Dans ce cinquième article et dernier article en lien avec le Sommet International des Coopératives, je vous propose de réfléchir sur une difficulté commune à toutes les organisations. Comment faire pour mesurer la rentabilité de l’immatériel ? En effet, beaucoup de choses sont très difficiles à mesurer.
L’économiste italien, Riccardo Petrella, rappelait lors d’une table ronde le danger principal qui guette les coopératives. À mon avis, il guette toutes les organisations. Il s’agit de la monétisation de toute forme de vie.
En effet, ces dernières années, la tendance est de calculer ce que vaut chaque chose, y compris l’immatériel. Tel que je l’expliquais dans mon précédent article, avec la volonté de croitre, augmenter le chiffre d’affaires et les parts de marché, les organisations doivent prouver la rentabilité de leur projet en € ou en $. L’amélioration des conditions de travail, la satisfaction du client doivent venir avec un nombre pour pouvoir être prises en compte.
Mesurer la non-performance
Et pourtant… chacun sait que l’éducation a un coût important pour la société, mais personne ne remet en cause cet apport peu chiffrable à nos sociétés. En effet, à défaut d’éducation, combien coûterait l’ignorance à un pays ? Si certains pays mesurent la performance du système scolaire aux résultats des élèves, personne ne remet en cause la rentabilité de l’éducation.

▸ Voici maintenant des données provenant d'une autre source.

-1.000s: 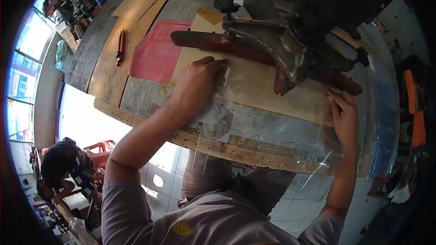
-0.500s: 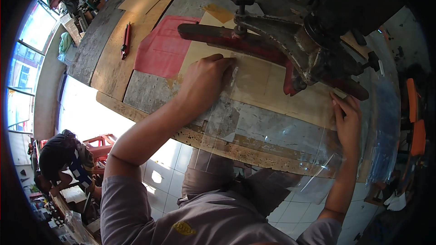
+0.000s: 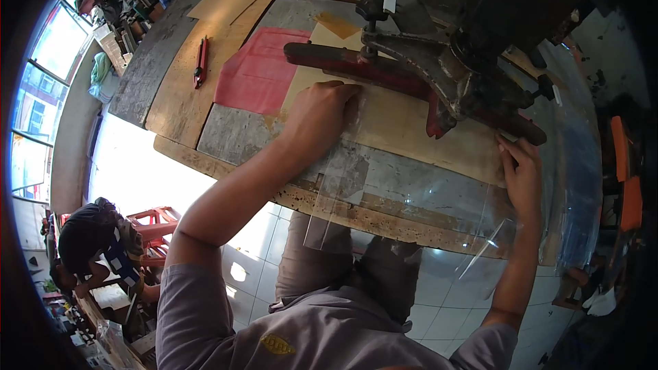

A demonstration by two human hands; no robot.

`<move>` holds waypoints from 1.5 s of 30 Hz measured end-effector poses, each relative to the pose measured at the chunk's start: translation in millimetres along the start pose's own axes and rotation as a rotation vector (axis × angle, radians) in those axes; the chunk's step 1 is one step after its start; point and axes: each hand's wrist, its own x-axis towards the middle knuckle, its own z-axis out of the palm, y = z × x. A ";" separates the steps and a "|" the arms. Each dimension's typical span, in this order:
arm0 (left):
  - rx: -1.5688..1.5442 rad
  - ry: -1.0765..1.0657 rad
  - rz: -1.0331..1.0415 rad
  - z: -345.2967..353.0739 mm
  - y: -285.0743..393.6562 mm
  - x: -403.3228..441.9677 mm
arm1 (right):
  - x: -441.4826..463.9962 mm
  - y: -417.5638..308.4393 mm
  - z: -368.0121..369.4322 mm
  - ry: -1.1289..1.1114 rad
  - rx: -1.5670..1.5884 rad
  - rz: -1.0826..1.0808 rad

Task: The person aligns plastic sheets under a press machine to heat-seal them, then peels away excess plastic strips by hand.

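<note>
A clear plastic sheet (image 3: 404, 212) stretches between my hands and hangs over the front edge of the worktable. My left hand (image 3: 321, 111) pinches its far left corner, the fingers closed. At the far right corner, my right hand (image 3: 519, 161) grips the sheet between thumb and fingers. Both hands lie just in front of the long red bar (image 3: 343, 62) of a metal press (image 3: 439, 62). Beneath the sheet's far edge is a tan board (image 3: 411, 120) on the grey table plate (image 3: 240, 133). The sheet is see-through, so its exact far edge is hard to make out.
A red sheet (image 3: 257, 72) lies left of the bar. Further left is a red utility knife (image 3: 201, 62) on the wooden tabletop. More clear plastic (image 3: 579, 199) hangs at the right, near orange parts (image 3: 624, 144). Another person (image 3: 92, 240) bends down at the lower left.
The whole view has shifted slightly, and my legs show more plainly below the table. Both hands keep their hold on the plastic sheet in nearly the same place by the bar.
</note>
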 end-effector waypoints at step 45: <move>0.287 0.839 0.099 79.9 -116.5 -205.9 | -168.2 45.2 -4.4 0.725 0.290 0.402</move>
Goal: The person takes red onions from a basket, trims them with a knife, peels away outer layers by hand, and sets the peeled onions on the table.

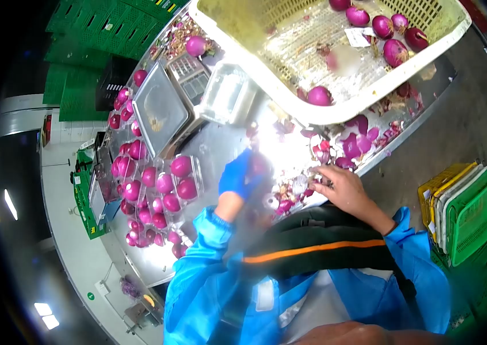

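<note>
My left hand (237, 175), in a blue glove, is over the metal table, its fingers around a red onion (259, 165) that is blurred by glare. To the right, my bare right hand (341, 187) hovers at a heap of onion skins (295, 192), fingers bent and apart, with nothing clear between them. Left of the gloved hand, clear plastic trays (198, 172) hold several red onions (181, 166). An empty clear tray (229, 92) rests beside the weighing scale (161, 109).
A large cream crate (312, 118) with several red onions stands at the table's far side. Purple peels (360, 138) lie along the right edge. Green crates (94, 34) are stacked at the back left, and coloured baskets (476, 213) stand at the right.
</note>
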### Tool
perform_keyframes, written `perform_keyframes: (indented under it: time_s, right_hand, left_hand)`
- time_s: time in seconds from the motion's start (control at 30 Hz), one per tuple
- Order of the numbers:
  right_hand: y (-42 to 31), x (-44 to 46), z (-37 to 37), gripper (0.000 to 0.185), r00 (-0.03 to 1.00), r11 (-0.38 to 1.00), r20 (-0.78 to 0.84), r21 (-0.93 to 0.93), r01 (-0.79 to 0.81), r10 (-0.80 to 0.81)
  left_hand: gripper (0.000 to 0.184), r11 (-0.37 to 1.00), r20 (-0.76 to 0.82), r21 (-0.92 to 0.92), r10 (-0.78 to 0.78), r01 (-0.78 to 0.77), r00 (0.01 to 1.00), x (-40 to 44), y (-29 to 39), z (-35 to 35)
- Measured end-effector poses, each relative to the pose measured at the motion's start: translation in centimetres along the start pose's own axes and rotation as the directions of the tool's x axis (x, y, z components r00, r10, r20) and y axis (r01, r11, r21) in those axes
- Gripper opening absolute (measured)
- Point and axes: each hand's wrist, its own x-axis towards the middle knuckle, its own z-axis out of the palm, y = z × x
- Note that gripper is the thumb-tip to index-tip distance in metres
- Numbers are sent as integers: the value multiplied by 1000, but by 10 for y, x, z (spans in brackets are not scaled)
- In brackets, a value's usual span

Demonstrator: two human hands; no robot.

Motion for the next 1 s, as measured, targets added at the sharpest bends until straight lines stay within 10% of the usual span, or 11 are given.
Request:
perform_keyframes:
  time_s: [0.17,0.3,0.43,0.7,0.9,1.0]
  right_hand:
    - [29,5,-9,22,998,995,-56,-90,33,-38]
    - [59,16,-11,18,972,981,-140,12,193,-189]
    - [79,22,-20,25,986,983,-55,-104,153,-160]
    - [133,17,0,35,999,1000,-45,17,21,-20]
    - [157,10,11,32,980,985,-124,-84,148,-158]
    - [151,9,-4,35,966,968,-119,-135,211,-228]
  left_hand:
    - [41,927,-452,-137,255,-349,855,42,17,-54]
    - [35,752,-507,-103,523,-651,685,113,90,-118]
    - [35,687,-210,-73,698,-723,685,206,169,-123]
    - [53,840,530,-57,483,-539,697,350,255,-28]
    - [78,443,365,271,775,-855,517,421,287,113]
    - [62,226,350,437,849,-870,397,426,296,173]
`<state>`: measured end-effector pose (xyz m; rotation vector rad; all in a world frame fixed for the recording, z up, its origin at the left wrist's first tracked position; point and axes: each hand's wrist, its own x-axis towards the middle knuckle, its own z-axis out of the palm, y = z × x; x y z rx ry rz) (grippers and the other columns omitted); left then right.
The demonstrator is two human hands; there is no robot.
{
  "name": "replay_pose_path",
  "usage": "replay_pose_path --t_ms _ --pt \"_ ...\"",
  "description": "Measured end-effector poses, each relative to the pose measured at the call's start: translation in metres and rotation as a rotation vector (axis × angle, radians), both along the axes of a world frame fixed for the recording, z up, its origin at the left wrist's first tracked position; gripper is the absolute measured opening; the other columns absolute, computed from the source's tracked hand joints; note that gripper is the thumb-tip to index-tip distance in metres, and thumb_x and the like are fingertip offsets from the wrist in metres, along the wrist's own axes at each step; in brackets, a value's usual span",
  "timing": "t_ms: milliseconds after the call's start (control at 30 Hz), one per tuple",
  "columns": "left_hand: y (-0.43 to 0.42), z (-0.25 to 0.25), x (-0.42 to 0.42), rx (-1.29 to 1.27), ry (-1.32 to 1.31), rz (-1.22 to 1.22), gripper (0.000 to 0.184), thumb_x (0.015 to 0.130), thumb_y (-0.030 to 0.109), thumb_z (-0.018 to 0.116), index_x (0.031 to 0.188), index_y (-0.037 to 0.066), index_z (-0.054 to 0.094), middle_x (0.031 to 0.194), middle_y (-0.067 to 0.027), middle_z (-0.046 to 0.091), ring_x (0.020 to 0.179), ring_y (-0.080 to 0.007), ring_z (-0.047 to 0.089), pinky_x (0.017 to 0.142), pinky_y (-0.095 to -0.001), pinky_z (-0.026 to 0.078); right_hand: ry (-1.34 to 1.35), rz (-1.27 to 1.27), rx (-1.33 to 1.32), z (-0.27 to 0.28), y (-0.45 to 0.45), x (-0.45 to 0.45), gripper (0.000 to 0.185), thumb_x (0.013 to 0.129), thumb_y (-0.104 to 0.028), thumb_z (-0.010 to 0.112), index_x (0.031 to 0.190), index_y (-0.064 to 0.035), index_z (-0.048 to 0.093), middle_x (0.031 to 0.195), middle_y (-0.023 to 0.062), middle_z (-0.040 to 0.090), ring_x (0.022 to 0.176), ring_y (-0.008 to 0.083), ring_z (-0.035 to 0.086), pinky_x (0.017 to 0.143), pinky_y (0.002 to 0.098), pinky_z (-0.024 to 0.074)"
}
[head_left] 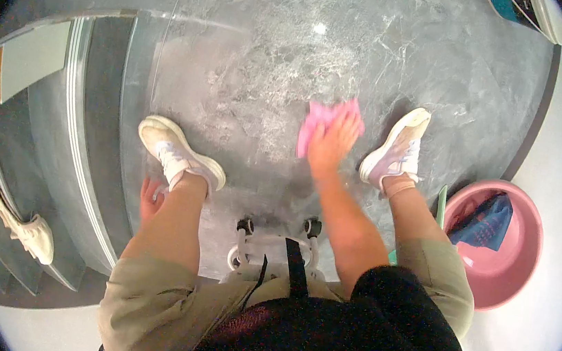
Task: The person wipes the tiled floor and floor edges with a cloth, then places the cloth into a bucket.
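Note:
A pink cloth lies on the grey marbled floor between two light sneakers. My right hand presses down on the cloth, its fingers over the upper right part. Beside the left lower leg, my left hand shows only in part, partly hidden behind the leg, with its fingers apart and nothing seen in them. The left sneaker is close above that hand; the right sneaker stands just right of the cloth.
A pink basin with a dark blue cloth is at the right. Steps with pale edge strips descend at the left, a cream shoe on one. A wheeled white frame is between the legs.

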<state>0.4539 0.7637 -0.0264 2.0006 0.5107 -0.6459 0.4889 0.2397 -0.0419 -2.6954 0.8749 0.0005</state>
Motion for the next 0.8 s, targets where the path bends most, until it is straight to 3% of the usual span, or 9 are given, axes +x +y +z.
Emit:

Ainsi la pénibilité, le manque d’intérêt ou de responsabilisation au travail entrainent des arrêts maladie, de la désorganisation et une baisse de la productivité. Elles sont en partie mesurables. A contrario, l’amélioration va apporter une meilleure efficacité, une rétention accrue. Ces dernières seront difficilement chiffrables. Cependant, chacun sait mesurer l’importance de façon qualitative.
Quelques entreprises réussissent à mettre en valeur l’immatériel. Prenons par exemple Facebook. Chaque ami·e, groupe, ou encore interaction ont une valeur. Facebook a su les évaluer et les inclure dans son modèle d’affaires.
Des entreprises de loisirs vous vendent une semaine au soleil, avec un remboursement des jours de pluie. C’est ainsi qu’un assureur suisse évalue un jour de pluie pendant vos vacances à 100 francs suisses.
Si pour nous vendre des services ou de l’immatériel, des compagnies sont capables de mettre un prix, pourquoi ne pourrions-nous pas évaluer la valeur de l’immatériel associé à nos projets d’excellence opérationnelle, puisque c’est le seul moyen d’avancer ?
Exemples de mesures de rentabilité immatérielle
Voici des idées pour vous aider à matérialiser les coûts de l’immatériel :
Le bonheur au travail : impacts sur la main-d’œuvre
- Nombre de journées d’absence maladie en moins * salaire moyen *1,3 (pour le temps pris pour traiter l’absence par les autres personnes)
- Productivité à 95% au lieu de 75%
- Journées de formation économisées * coût des formations (meilleure rétention)
- Frais de firme de recrutement supprimés (meilleure rétention et attraction des talents)
La mobilisation des équipes : impacts sur le service à la clientèle
- Nombre de clients qui ne vont pas nous quitter * montant annuel moyen d’achats
- Nombre de clientes qui vont parler de nous à des amies * montant annuel moyen d’achats
- Montant investi en publicité réduit de 20%
- Coût des procès évités par une meilleure résolution des plaintes
À vous de mettre vos propres chiffres en fonction de la réalité de votre organisation et d’imaginer tous les coûts et gains cachés.
Si dans un monde idéal, l’immatériel devrait rester un sanctuaire à l’abri du secteur marchand, soyons créatifs et ajoutons tous les coûts pour mesurer la rentabilité de l’excellence opérationnelle.